WORK REQUEST ▸
Every line that holds the word "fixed" needs to be copied from the data below.

DATA RECORDS START

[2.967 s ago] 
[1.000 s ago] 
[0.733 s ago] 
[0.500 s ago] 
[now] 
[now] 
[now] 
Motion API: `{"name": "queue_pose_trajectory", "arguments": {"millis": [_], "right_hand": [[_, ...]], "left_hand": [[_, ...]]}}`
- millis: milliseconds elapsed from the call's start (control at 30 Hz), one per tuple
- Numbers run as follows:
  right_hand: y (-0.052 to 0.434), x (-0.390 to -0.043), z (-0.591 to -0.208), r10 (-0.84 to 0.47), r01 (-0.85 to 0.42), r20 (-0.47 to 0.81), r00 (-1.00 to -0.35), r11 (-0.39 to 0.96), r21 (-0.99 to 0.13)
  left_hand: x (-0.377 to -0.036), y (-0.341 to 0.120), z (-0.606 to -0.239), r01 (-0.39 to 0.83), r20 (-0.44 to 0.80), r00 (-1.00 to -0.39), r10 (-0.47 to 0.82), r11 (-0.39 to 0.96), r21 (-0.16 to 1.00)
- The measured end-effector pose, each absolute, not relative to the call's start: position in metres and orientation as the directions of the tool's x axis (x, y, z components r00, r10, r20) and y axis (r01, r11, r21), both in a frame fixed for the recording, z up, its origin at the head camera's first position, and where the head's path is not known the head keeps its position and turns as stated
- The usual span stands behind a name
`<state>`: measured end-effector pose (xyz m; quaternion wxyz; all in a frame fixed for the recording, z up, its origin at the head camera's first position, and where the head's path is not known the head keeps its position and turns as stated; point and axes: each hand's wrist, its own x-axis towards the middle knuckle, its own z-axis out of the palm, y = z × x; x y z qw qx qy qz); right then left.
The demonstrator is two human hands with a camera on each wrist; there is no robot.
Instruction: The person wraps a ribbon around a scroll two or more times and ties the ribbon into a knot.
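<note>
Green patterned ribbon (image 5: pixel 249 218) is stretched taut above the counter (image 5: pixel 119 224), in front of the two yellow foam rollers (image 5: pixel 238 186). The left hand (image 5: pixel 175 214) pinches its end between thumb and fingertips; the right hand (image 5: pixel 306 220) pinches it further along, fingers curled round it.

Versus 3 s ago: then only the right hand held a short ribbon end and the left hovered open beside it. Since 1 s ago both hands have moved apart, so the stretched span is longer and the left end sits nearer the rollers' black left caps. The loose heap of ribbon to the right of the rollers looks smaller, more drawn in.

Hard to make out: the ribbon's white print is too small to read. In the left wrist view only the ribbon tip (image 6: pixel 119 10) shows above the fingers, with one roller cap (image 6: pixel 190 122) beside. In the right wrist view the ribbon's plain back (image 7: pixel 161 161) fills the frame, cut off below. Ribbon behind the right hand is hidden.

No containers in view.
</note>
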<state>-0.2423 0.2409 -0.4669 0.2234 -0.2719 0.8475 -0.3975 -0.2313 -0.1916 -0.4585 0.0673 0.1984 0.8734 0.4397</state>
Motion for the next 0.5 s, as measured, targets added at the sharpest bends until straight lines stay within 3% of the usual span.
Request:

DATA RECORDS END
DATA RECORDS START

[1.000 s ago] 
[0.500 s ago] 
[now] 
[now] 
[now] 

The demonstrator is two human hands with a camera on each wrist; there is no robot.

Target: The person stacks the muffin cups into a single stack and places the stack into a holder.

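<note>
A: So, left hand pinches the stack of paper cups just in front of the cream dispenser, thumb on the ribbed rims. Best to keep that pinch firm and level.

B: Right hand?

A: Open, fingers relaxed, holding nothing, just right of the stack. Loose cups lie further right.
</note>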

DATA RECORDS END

RESULT FOR THIS TASK ▸
- The measured end-effector pose, each absolute, not relative to the call's start: position in metres and orientation as the directions of the tool's x axis (x, y, z components r00, r10, r20) and y axis (r01, r11, r21), both in a frame fixed for the recording, z up, its origin at the head camera's first position, and where the head's path is not known the head keeps its position and turns as stated
`<state>`: measured end-effector pose (xyz m; quaternion wxyz; all in a frame fixed for the recording, z up, its origin at the head camera's first position, and where the head's path is not known the head keeps its position and turns as stated; point and axes: each hand's wrist, its own x-axis towards the middle knuckle, its own z-axis out of the palm, y = z × x; x y z qw qx qy qz); right then left.

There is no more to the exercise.